A common mistake is prompting an LLM to "give me test queries" without structure, resulting in generic, repetitive outputs. A structured approach using dimensions produces far better synthetic data for testing LLM applications.

Start by defining dimensions: categories that describe different aspects of user queries. Each dimension captures one type of variation in user behavior. For example:

Start with failure hypotheses. If you lack intuition about failure modes, use your application extensively or recruit friends to use it. Then choose dimensions targeting those likely failures.

Create tuples manually first: Write 20 tuples by hand—specific combinations selecting one value from each dimension. Example: (Vegan, Italian, Multi-step). This manual work helps you understand your problem space.

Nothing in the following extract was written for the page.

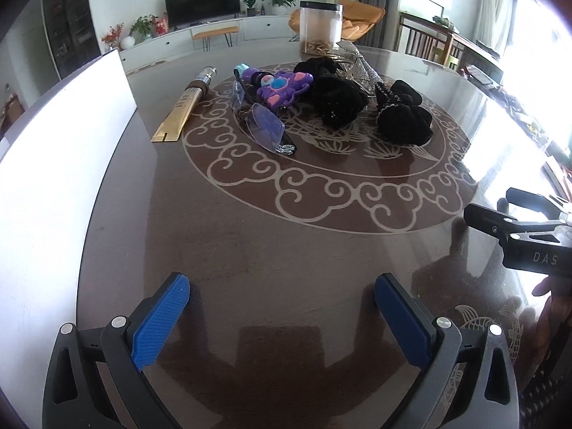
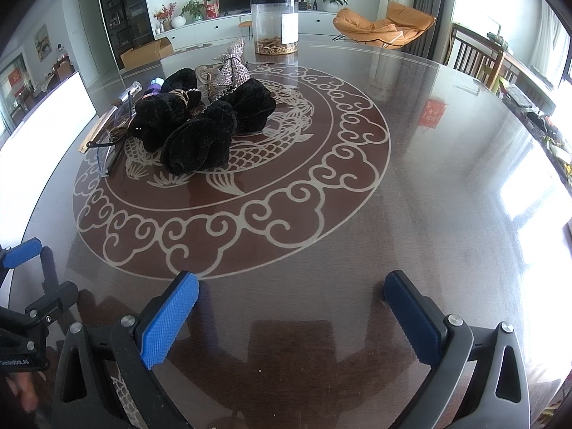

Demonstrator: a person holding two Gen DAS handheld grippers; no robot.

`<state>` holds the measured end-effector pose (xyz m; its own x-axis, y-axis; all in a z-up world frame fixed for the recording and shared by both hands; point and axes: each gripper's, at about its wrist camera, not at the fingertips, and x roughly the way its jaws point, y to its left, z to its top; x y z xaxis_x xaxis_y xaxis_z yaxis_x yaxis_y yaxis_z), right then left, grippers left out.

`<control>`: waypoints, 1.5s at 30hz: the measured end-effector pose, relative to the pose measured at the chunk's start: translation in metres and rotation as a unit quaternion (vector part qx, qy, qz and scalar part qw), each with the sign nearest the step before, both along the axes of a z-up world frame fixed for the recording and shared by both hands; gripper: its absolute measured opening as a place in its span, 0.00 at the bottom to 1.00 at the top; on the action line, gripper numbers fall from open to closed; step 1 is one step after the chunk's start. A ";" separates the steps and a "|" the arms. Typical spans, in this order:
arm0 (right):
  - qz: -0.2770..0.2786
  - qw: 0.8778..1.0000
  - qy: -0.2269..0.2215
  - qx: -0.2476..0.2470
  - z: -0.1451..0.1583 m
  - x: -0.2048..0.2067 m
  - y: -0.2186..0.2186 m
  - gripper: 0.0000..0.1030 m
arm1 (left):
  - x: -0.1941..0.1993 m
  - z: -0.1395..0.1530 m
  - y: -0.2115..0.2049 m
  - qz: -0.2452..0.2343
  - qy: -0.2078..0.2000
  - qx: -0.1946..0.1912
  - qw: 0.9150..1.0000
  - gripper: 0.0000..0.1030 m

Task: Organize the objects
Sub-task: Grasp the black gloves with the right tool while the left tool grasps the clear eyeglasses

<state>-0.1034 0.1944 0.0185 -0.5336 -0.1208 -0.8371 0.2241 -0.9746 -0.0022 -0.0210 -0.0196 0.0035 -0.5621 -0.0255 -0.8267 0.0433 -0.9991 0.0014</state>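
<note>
A cluster of objects lies at the middle of the round glass table (image 1: 286, 250): black scrunchies (image 1: 339, 98) (image 2: 200, 143), a purple toy (image 1: 282, 87), clear glasses (image 1: 266, 127), a gold tube (image 1: 186, 107) and a silver glittery piece (image 1: 361, 62) (image 2: 234, 66). My left gripper (image 1: 282, 298) hovers open over the near table edge, well short of the cluster, with nothing between its blue pads. My right gripper (image 2: 291, 298) is open and empty too, near the front edge, to the right of the cluster. Each gripper shows at the edge of the other's view.
A clear plastic jar (image 1: 320, 25) (image 2: 274, 23) stands at the far side of the table. A white board (image 1: 53, 161) stands along the left edge. Wooden chairs (image 2: 475, 57) sit at the far right. The table's right half is bare glass (image 2: 447, 178).
</note>
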 end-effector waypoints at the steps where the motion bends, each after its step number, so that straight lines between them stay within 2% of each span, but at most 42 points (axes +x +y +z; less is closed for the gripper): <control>1: 0.000 1.000 0.000 0.000 0.000 0.000 0.000 1.00 | 0.002 0.000 0.000 0.001 0.001 0.000 1.000 1.00; 4: 0.000 1.000 -0.010 0.006 0.000 -0.004 -0.003 1.00 | 0.001 0.001 0.000 0.002 0.001 0.000 1.000 1.00; 6: -0.015 0.999 -0.043 -0.007 0.005 -0.019 -0.003 1.00 | -0.006 0.000 -0.001 0.002 0.001 0.001 1.000 1.00; 8: -0.015 0.998 -0.034 -0.056 0.020 -0.030 -0.008 0.98 | -0.007 0.000 -0.001 0.001 0.001 0.000 1.000 1.00; 11: 0.003 0.998 -0.003 -0.057 0.044 -0.055 -0.038 0.96 | -0.006 0.000 0.000 0.002 0.001 0.000 1.000 1.00; 13: 0.026 0.998 -0.014 -0.051 0.045 -0.077 -0.060 0.88 | -0.006 0.000 -0.001 0.002 0.001 0.000 1.000 1.00; 14: 0.036 0.998 -0.027 -0.036 0.038 -0.089 -0.072 0.79 | -0.006 0.000 0.000 0.002 0.001 0.000 1.000 1.00; 16: 0.041 0.998 -0.041 -0.010 0.024 -0.100 -0.080 0.57 | -0.007 0.000 0.000 0.001 0.001 0.001 1.000 1.00; 17: 0.041 0.998 -0.045 -0.007 0.019 -0.100 -0.079 0.40 | -0.006 0.001 0.000 0.001 0.001 0.001 1.000 1.00; 20: 0.042 0.998 -0.040 -0.025 0.013 -0.079 -0.064 0.36 | -0.005 0.001 0.000 0.001 0.002 0.000 1.000 1.00; 25: 0.044 0.999 -0.013 -0.016 0.011 0.002 -0.023 0.36 | -0.006 0.001 0.001 0.003 0.002 0.000 1.000 1.00; 28: 0.023 1.000 0.010 -0.017 0.010 0.033 -0.003 0.36 | -0.006 0.001 0.001 0.003 0.001 0.000 1.000 1.00; 29: 0.015 0.999 0.015 -0.024 0.009 0.038 0.000 0.38 | -0.007 0.002 0.001 0.001 -0.002 0.000 1.000 1.00; 31: 0.005 0.999 0.025 -0.043 0.007 0.043 0.005 0.49 | -0.015 0.003 0.000 0.000 -0.019 0.004 1.000 1.00; 33: 0.010 0.998 0.032 -0.045 0.006 0.044 0.002 0.64 | -0.023 0.009 -0.006 0.005 -0.016 0.024 1.000 1.00; 36: 0.025 0.999 0.036 -0.009 0.003 0.046 -0.009 0.72 | -0.047 0.029 -0.018 0.022 0.006 0.052 0.998 1.00; 39: 0.034 0.999 0.038 -0.005 0.002 0.051 -0.017 0.77 | -0.084 0.046 -0.027 0.032 0.027 0.063 0.997 1.00; 42: 0.034 0.999 0.036 -0.008 0.002 0.050 -0.017 0.79 | -0.129 0.039 -0.034 0.050 -0.001 0.056 0.997 1.00; 43: 0.034 0.999 0.036 -0.006 0.002 0.050 -0.017 0.79 | -0.140 0.033 -0.036 0.057 -0.012 0.056 0.997 0.98; 44: 0.034 0.999 0.035 -0.006 0.001 0.049 -0.018 0.82 | -0.147 0.029 -0.038 0.060 -0.019 0.058 0.996 0.84; 45: 0.036 0.999 0.034 -0.007 0.001 0.049 -0.017 0.83 | -0.152 0.023 -0.038 0.060 -0.029 0.056 0.996 0.75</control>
<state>-0.0541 0.1769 0.0197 -0.5780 -0.1725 -0.7976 0.2928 -0.9562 -0.0054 -0.1735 -0.0576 0.0268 -0.5125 0.0054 -0.8586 0.1652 -0.9807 -0.1048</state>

Scale with two-step generation:

  1. Generate structured tuples: Have the LLM create more combinations like (Gluten-free, Asian, Simple)
  2. Convert tuples to queries: In a separate prompt, transform each tuple into natural language

This separation avoids repetitive phrasing. The (Vegan, Italian, Multi-step) tuple becomes: "I need a dairy-free lasagna recipe that I can prep the day before."

Generation approaches

You can generate tuples two ways:

Cross product then filter: Generate all dimension combinations, then filter with an LLM. Guarantees coverage including edge cases. Use when most combinations are valid.

Direct LLM generation: Ask the LLM to generate tuples directly. More realistic but tends toward generic outputs and misses rare scenarios. Use when many dimension combinations are invalid.

Fix obvious problems first: Don’t generate synthetic data for issues you can fix immediately. If your prompt doesn’t mention dietary restrictions, fix the prompt rather than generating specialized test queries.

After iterating on your tuples and prompts, run these synthetic queries through your actual system to capture full traces. Sample 100 traces for error analysis. This number provides enough traces to manually review and identify failure patterns without being overwhelming.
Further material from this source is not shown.